▶ **INSTRUCTIONS TO FOLLOW**
What is needed is an exact copy of all the data.

▶ **DATA TO USE**
• • • •

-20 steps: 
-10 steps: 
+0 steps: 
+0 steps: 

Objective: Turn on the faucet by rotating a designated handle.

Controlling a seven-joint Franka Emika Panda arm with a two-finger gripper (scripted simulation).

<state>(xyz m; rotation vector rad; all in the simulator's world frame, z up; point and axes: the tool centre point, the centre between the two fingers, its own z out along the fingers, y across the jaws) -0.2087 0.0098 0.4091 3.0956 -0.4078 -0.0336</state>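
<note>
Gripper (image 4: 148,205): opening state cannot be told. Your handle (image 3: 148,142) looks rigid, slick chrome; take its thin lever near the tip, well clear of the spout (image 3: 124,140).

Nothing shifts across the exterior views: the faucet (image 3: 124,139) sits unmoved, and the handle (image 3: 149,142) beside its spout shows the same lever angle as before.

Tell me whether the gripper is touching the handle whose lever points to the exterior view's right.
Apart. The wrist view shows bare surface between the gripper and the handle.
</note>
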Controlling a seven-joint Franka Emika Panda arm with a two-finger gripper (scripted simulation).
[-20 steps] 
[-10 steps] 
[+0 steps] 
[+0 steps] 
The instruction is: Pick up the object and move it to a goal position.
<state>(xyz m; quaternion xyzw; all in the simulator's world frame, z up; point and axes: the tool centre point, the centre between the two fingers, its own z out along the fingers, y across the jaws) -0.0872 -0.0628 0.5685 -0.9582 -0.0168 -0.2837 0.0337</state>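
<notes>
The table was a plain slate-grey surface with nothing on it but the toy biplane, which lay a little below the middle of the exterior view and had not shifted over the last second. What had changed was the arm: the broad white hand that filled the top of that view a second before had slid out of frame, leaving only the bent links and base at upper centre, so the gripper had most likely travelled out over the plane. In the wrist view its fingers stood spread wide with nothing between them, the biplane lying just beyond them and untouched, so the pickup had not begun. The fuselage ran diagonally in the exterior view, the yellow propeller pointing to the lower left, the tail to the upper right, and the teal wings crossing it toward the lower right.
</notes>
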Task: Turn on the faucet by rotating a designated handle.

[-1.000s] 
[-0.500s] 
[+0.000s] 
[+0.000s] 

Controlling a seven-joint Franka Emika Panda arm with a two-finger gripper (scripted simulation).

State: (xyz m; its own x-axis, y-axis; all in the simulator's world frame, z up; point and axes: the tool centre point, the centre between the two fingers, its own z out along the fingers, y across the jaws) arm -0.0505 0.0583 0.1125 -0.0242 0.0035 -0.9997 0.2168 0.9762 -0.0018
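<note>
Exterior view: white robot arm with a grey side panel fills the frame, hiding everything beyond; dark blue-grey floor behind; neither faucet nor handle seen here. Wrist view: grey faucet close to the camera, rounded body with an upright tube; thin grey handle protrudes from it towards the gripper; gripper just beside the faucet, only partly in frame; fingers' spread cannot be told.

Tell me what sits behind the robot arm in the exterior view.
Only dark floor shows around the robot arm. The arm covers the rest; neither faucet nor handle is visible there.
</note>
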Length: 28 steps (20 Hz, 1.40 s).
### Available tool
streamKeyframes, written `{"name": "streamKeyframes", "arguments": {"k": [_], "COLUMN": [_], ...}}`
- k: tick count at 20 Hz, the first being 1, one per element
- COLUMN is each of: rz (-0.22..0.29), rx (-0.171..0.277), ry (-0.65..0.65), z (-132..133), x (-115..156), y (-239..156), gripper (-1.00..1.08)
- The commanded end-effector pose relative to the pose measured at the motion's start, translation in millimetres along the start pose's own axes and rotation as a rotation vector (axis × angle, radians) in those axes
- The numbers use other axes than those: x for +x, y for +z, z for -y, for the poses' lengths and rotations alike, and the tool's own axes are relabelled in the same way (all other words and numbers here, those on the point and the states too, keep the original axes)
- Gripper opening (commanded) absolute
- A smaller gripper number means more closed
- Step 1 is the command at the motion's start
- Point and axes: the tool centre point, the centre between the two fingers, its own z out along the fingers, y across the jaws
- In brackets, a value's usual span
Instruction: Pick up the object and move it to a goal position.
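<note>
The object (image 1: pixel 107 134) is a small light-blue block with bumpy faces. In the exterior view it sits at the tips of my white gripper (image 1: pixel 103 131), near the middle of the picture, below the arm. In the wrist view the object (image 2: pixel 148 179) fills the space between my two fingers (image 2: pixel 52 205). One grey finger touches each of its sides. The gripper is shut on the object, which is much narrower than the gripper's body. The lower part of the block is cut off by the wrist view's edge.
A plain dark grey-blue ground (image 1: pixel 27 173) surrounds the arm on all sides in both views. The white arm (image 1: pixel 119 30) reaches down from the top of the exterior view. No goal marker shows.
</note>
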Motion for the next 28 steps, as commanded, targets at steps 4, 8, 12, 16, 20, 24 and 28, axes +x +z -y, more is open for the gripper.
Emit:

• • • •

▶ **OUTPUT**
-20 steps: 
-10 steps: 
+0 steps: 
+0 steps: 

Objective: Turn on the faucet by rotating a designated handle.

Controlling a seven-joint Franka Emika Panda arm with a two-finger gripper (scripted simulation).

<state>(xyz m; rotation vector rad; all in the simulator's world frame, z up; point and axes: the tool centre point, the centre between the two fingers, its own z out along the fingers, y across the jaws) -0.2087 0.0098 0.4091 3.0956 -0.4078 -0.0336</state>
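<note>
Gripper (image 4: 148,205): opening state cannot be told. Your handle (image 3: 148,142) looks rigid, slick chrome; take its thin lever near the tip, well clear of the spout (image 3: 124,140).

Nothing shifts across the exterior views: the faucet (image 3: 124,139) sits unmoved, and the handle (image 3: 149,142) beside its spout shows the same lever angle as before.

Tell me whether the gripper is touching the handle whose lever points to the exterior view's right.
Apart. The wrist view shows bare surface between the gripper and the handle.
</note>
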Controlling a seven-joint Franka Emika Panda arm with a two-finger gripper (scripted simulation).
[-20 steps] 
[-10 steps] 
[+0 steps] 
[+0 steps] 
The instruction is: Pick up the object and move it to a goal position.
<state>(xyz m; quaternion xyzw; all in the simulator's world frame, z up; point and axes: the tool centre point, the centre between the two fingers, its own z out along the fingers, y across the jaws) -0.0872 -0.0628 0.5685 -0.9582 -0.0168 -0.2837 0.0337</state>
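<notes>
The table was a plain slate-grey surface with nothing on it but the toy biplane, which lay a little below the middle of the exterior view and had not shifted over the last second. What had changed was the arm: the broad white hand that filled the top of that view a second before had slid out of frame, leaving only the bent links and base at upper centre, so the gripper had most likely travelled out over the plane. In the wrist view its fingers stood spread wide with nothing between them, the biplane lying just beyond them and untouched, so the pickup had not begun. The fuselage ran diagonally in the exterior view, the yellow propeller pointing to the lower left, the tail to the upper right, and the teal wings crossing it toward the lower right.
</notes>
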Task: Turn on the faucet by rotating a designated handle.

[-1.000s] 
[-0.500s] 
[+0.000s] 
[+0.000s] 

Controlling a seven-joint Franka Emika Panda arm with a two-finger gripper (scripted simulation).

State: (xyz m; its own x-axis, y-axis; all in the simulator's world frame, z up; point and axes: the tool centre point, the centre between the two fingers, its own z out along the fingers, y across the jaws) arm -0.0505 0.0583 0.1125 -0.0242 0.0035 -0.9997 0.2168 0.9762 -0.0018
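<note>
Exterior view: white robot arm with a grey side panel fills the frame, hiding everything beyond; dark blue-grey floor behind; neither faucet nor handle seen here. Wrist view: grey faucet close to the camera, rounded body with an upright tube; thin grey handle protrudes from it towards the gripper; gripper just beside the faucet, only partly in frame; fingers' spread cannot be told.

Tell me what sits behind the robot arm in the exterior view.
Only dark floor shows around the robot arm. The arm covers the rest; neither faucet nor handle is visible there.
</note>
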Length: 28 steps (20 Hz, 1.40 s).
### Available tool
streamKeyframes, written `{"name": "streamKeyframes", "arguments": {"k": [_], "COLUMN": [_], ...}}`
- k: tick count at 20 Hz, the first being 1, one per element
- COLUMN is each of: rz (-0.22..0.29), rx (-0.171..0.277), ry (-0.65..0.65), z (-132..133), x (-115..156), y (-239..156), gripper (-1.00..1.08)
- The commanded end-effector pose relative to the pose measured at the motion's start, translation in millimetres along the start pose's own axes and rotation as a rotation vector (axis × angle, radians) in those axes
- The numbers use other axes than those: x for +x, y for +z, z for -y, for the poses' lengths and rotations alike, and the tool's own axes are relabelled in the same way (all other words and numbers here, those on the point and the states too, keep the original axes)
- Gripper opening (commanded) absolute
- A smaller gripper number means more closed
- Step 1 is the command at the motion's start
- Point and axes: the tool centre point, the centre between the two fingers, its own z out along the fingers, y across the jaws
- In brackets, a value's usual span
Instruction: Pick up the object and move it to a goal position.
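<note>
The object (image 1: pixel 107 134) is a small light-blue block with bumpy faces. In the exterior view it sits at the tips of my white gripper (image 1: pixel 103 131), near the middle of the picture, below the arm. In the wrist view the object (image 2: pixel 148 179) fills the space between my two fingers (image 2: pixel 52 205). One grey finger touches each of its sides. The gripper is shut on the object, which is much narrower than the gripper's body. The lower part of the block is cut off by the wrist view's edge.
A plain dark grey-blue ground (image 1: pixel 27 173) surrounds the arm on all sides in both views. The white arm (image 1: pixel 119 30) reaches down from the top of the exterior view. No goal marker shows.
</note>
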Motion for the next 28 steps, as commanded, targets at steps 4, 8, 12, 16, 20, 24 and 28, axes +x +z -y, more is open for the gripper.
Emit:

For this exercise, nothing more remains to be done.